I'm pretty puzzled by a good way to create logging...
# ask-community
v
I'm pretty puzzled by a good way to create logging from tasks that run inside Docker containers (that reflects correctly in the Cloud UI). I have a flow spinning up a bunch of different docker containers as part of a deployment. However I am not sure what is a good way to handle logging for the individual containers through Prefect. Right now everything is running on the same machine, with a worker on Docker that runs a flow that has various tasks where docker containers are created and run using the prefect.infrastructure.container package. The logging from the containers is piped through to Prefect UI using log_prints=True. However that means there is no proper error handling as everything has the same severity, and errors are not propagated from the containers. It seems there are a few ways to handle this: • Parse the logs after a task is finished. This could work but it's not real-time and any unexpected crashes might prevent this from running as expected • Parse the logs while the container is running by running and connecting to the containers using the python docker package. This might work but I'm introducing another dependency (docker package) and this would not work when the machine is remote. It does not seem this is possible by only using the default prefect python package. • Somehow setup logging inside the container that gets parsed the relevant flow/task information from the worker, so that it can recreate a prefect logger and log everything directly to Prefect It feels like this should be easier and a ready solution should be available however after searching a lot online and trying various options I still haven't found a satisfying solution. Maybe I'm missing something about how Prefect is supposed to be set up and what the philosophy behind it is.
n
hi @Vincent Rubingh - have you tried just using
get_run_logger
? it should just work and has all the standard methods (
info()
debug()
etc)
log_prints
is just sending what you send to
print
through
get_run_logger().info()
prefect rocket 1
v
Hey Nate, thanks for your response and sorry for late reply. Yes I can get a logger inside the task like that, but that's not inside my docker container that is started up inside the task. So if I set
log_prints=false
, none of the output from inside the container (
docker_container_block
) ends up in prefect:
Copy code
@task(name="Parser", retries=1, log_prints=True)
def run__parser():

    #TODO: failures from within the docker container are not propagating to the (failed) task

    docker_container_block = DockerContainer.load("docker-container-name")
    docker_container_block.env.update(
        {
            "PREFECT_TASK_ID": runtime.task_run.id, 
            "PREFECT_TASK_NAME": runtime.task_run.name,
            "PREFECT_FLOW_ID": runtime.flow_run.id,
            "PREFECT_FLOW_NAME": runtime.flow_run.name,
            "MAX_NUM_ROUNDS": Variable.get('parser_num_rounds').value, 
        }
    )
    container_result = docker_container_block.run()

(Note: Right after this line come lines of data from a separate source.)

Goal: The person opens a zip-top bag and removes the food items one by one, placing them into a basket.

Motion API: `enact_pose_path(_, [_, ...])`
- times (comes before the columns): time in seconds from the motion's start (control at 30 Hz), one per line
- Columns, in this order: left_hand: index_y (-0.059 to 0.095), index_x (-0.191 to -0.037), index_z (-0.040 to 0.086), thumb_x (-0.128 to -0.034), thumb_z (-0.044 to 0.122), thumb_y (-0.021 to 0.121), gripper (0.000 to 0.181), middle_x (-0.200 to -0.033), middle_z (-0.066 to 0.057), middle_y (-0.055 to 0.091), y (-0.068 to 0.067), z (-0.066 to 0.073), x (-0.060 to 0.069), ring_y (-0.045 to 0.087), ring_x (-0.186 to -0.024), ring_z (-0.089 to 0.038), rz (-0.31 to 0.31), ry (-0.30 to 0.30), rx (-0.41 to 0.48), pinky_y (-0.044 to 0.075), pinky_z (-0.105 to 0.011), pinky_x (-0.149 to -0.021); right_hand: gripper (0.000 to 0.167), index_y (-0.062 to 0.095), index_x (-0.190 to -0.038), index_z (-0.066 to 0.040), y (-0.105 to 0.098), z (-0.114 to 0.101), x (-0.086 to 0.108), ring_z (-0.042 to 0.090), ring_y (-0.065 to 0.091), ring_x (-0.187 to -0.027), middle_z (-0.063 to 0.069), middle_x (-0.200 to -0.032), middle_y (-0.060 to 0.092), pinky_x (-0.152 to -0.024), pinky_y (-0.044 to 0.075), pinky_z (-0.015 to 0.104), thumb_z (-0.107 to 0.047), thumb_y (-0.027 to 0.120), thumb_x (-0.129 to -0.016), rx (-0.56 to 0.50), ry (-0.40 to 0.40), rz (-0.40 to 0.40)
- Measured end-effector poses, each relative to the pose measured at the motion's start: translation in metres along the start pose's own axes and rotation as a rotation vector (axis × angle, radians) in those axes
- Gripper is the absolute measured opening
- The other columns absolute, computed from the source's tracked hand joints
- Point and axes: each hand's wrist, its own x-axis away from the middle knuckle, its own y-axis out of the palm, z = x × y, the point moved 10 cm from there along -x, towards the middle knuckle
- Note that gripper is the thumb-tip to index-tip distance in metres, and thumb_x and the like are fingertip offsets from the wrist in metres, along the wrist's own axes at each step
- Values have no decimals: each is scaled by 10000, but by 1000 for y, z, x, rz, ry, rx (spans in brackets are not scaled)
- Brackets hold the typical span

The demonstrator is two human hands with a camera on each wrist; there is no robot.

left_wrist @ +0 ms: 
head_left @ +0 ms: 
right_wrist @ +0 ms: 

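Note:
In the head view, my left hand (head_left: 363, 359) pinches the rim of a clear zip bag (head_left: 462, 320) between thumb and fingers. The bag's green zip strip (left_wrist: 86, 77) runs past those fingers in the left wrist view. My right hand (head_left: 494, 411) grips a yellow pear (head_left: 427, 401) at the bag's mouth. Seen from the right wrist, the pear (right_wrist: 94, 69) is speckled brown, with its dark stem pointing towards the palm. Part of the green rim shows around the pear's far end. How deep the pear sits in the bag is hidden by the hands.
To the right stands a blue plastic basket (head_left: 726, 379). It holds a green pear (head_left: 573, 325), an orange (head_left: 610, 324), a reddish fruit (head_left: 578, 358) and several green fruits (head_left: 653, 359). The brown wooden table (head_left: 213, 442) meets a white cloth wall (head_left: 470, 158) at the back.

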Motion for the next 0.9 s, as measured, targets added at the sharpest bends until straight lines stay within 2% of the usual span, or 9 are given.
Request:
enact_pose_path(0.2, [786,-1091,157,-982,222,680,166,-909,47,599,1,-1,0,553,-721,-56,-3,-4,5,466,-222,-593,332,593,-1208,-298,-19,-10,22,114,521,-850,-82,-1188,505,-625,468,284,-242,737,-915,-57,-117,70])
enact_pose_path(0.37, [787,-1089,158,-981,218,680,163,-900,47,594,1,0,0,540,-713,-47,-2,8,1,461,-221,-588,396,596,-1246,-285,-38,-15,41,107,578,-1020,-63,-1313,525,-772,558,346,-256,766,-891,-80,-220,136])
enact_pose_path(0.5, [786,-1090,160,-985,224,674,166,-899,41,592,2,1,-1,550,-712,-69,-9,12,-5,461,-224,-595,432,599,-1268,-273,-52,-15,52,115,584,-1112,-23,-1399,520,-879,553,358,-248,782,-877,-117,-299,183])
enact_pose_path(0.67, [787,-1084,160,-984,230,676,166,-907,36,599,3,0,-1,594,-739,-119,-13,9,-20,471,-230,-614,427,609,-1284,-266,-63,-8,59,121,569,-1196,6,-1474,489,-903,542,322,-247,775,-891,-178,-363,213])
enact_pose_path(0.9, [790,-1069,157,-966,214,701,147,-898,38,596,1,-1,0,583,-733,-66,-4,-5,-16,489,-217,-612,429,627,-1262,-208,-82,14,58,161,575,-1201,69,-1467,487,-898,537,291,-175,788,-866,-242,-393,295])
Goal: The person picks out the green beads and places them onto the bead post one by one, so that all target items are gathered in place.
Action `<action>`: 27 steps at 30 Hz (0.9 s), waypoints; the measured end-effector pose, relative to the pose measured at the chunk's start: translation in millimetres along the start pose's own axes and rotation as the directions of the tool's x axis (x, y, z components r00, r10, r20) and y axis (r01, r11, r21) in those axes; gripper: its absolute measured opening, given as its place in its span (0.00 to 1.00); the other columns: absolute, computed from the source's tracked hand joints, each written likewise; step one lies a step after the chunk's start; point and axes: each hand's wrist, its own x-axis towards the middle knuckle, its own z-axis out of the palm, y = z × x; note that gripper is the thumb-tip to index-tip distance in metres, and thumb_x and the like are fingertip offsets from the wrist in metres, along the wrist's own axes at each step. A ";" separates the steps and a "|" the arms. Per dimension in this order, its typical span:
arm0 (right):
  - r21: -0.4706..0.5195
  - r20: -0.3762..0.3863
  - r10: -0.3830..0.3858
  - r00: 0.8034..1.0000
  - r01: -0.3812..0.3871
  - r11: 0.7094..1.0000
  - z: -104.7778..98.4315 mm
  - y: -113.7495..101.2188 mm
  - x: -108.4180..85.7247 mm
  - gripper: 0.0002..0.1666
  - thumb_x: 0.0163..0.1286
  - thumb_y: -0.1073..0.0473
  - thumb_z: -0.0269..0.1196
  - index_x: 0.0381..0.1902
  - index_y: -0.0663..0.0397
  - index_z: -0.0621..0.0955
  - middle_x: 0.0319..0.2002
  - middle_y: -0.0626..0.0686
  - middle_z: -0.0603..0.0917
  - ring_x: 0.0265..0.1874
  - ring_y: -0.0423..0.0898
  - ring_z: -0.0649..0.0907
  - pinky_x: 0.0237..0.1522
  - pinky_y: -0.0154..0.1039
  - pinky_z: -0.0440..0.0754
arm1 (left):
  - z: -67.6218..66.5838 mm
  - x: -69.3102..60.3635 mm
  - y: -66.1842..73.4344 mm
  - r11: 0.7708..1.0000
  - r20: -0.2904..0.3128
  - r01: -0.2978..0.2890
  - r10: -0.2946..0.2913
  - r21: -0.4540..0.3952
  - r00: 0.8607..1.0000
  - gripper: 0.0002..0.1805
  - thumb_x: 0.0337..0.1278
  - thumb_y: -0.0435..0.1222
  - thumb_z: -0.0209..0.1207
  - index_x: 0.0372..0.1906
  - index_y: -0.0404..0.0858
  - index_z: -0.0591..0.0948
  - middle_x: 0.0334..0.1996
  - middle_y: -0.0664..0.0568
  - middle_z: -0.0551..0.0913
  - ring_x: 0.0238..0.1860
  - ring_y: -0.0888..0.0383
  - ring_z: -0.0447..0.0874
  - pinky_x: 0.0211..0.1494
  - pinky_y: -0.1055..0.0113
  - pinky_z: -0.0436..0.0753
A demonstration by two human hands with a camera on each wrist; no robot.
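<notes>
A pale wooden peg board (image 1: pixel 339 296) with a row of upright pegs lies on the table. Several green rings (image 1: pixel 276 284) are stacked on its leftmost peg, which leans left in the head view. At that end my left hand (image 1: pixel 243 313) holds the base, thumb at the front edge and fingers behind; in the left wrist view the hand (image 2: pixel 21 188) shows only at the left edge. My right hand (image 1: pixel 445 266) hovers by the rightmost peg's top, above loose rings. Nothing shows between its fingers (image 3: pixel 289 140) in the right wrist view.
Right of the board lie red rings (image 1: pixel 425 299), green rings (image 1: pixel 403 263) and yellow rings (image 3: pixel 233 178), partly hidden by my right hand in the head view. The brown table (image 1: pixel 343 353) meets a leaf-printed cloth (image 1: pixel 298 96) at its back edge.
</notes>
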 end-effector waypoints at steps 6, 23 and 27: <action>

    log_result = log_parser_results(
        artifact_name="parser-report", 
        service_name="Parser", 
        service_path="parser/dev/logs/parser.log")
    
    return {}
As far as I understand, I cannot use get_run_logger inside my
docker_container_block
? That's what I was trying, so I can get the logging with the right levels to propagate correctly (especially errors).
and by inside I using
get_run_logger
in the actual docker container. That's why I was trying to forward some task_id and flow_id to the docker container, as I figured with those I can create a prefect logger in my container(s)
n
as far as when you can use
get_run_logger
, its just within the context of any task or flow run (pedantic detail: there's a
ContextVar
we set when we enter the flow or task run engine, so if you're in that context, you can use
get_run_logger
) i.e. inside a flow or task function
So if I set
log_prints=false
, none of the output from inside the container (
docker_container_block
) ends up in prefect:
log_prints will patch the builtin
print
, which I don't see used above, so its not clear to me why anything should be sent to the API as logs, not knowing how
log_parser_results
works at least
v
So I'll just make it as simple as possible to make it clear what my intention is: I have a bunch of custom docker images for a series of different services. Prefect seems like a great way to orchestrate them and run them consecutively as part of a flow. I setup a task (like the code above) that loads a docker image through a
DockerContainer
object (that's part of
prefect.infrastructure.container
). So far so good, I can get this to work, I use different tasks to run different docker containers. However, I want to somehow redirect the output from inside the docker containers (which can contain many lines of info/success/debug level output as well as errors) correctly to the Prefect UI. (Either redirect by changing the code inside the task above, or change my logging inside my docker image to log to prefect directly) So far I've only managed to redirect the output from the running docker containers by using
log_prints=false
. I haven't found another way to get for example an error to correctly propagate from inside my running docker container to Prefect. Is this a use case that's supported?
Or would it be better to for example log my docker container output to a file, and then read/parse from there inside the task?
n
so im sorry I don't have a ton of time to step through this super diligently but ill make a couple observations: • the infra blocks like
DockerContainer(...).run()
were originally added to prefect 2.x as a way of defining deployment config. they happen to be convenient wrappers for invoking work on some infra like a container, but these things are removed in 3.x and generally speaking I would recommend creating actual deployments for these pieces of work that run on their own containers, and then chain them in a parent flow, using
run_deployment
to kick them off. using these infra blocks directly is not a 1st class pattern and is likely why you're having a hard time finding info on it • its not clear to me whats happening in each container of yours rn, but generally if you're running prefect code, and you're in a task or flow context, using the
get_run_logger
should just work as long as that container has the PREFECT_API_KEY and PREFECT_API_URL set as env vars so that the API it talks to is the one you expect (again, setting these env vars just happens for you if you were to define deployments for these intermediate containers, but you'd have to inject it yourself if you use
DockerContainer
yourself directly)
v
ah ok that's very helpful, I'll switch things over to prefect 3.x style then, and put these containers as their own deployments like you mentioned.
that's exactly the kind of info I needed. Thank you!
n
sure thing, in case its a useful reference, here's a silly example that follows the general pattern im talking about
gratitude thank you 1
lastly, i'd point out for later if chaining "child" deployments becomes cumbersome, check out event
triggers
that can be defined on deployments, that way (in many cases) you can get away with not having a parent "chaining" flow at all, because each downstream deployment just has a trigger defined to
expect
the
prefect.flow-run.Completed
event from the upstream